Last year, after a successful few years of counseling to test the waters with Confidence as my bestie, he left me during a series of mishaps. A beloved high school friend suddenly cut communication with no warning, money and tax woes piled up and hopes for a journalism career sank, among other things I won't broach here.
All those things piling up in short succession cracked my psyche. And overthinking became commonplace.
To the point where if someone even gazed at me while walking by, I'd play a scenario in my mind of him cursing me out or wanting to slap me. I'd interpret the tiniest body language signs from others in public as threats. Or rather, I created those threats in my mind.
So on that one day this month, when I felt my usual barrage of negative thoughts coming in, no doubt burnished by my nefarious Two Pals, I made a change.
I suddenly began playing "I Can" in my head and imagined myself zipping up all my bad thoughts and throwing them out. It worked. And from then on, through today and beyond, I've used that tactic to blare out all negative thoughts, no matter how small they were.
I feel a million times stronger already. Like Piccolo in that Dragon Ball Z episode when he absorbed Nail into his body on Namek.

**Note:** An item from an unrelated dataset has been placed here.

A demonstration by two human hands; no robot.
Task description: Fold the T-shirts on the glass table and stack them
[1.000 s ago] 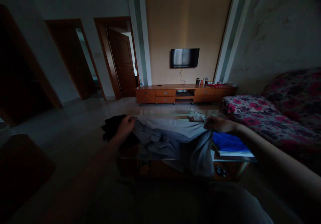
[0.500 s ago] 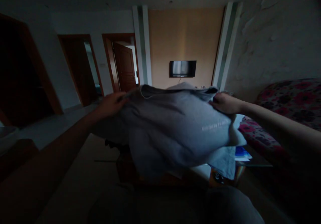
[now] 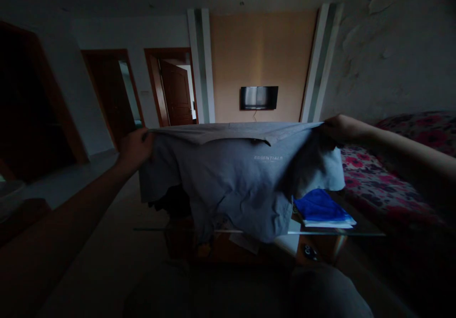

You're right. I CAN. It's just that with those Two Pals, I kept telling myself, "I CANNOT." I've realized that overthinking everything and worrying about what others might say in response to my arguments, was blocking Confidence from being my homie.
Those Two Pals ran into a firewall I placed up with your song, and I've barely seen them since. They're still yelling at me through the cracks, but I'm much more able to ignore them now.
Confidence wants to be my Hitter, and I'm definitely down with that. So thank you, Nas, for helping me connect with him and beginning life on a much healthier path for myself.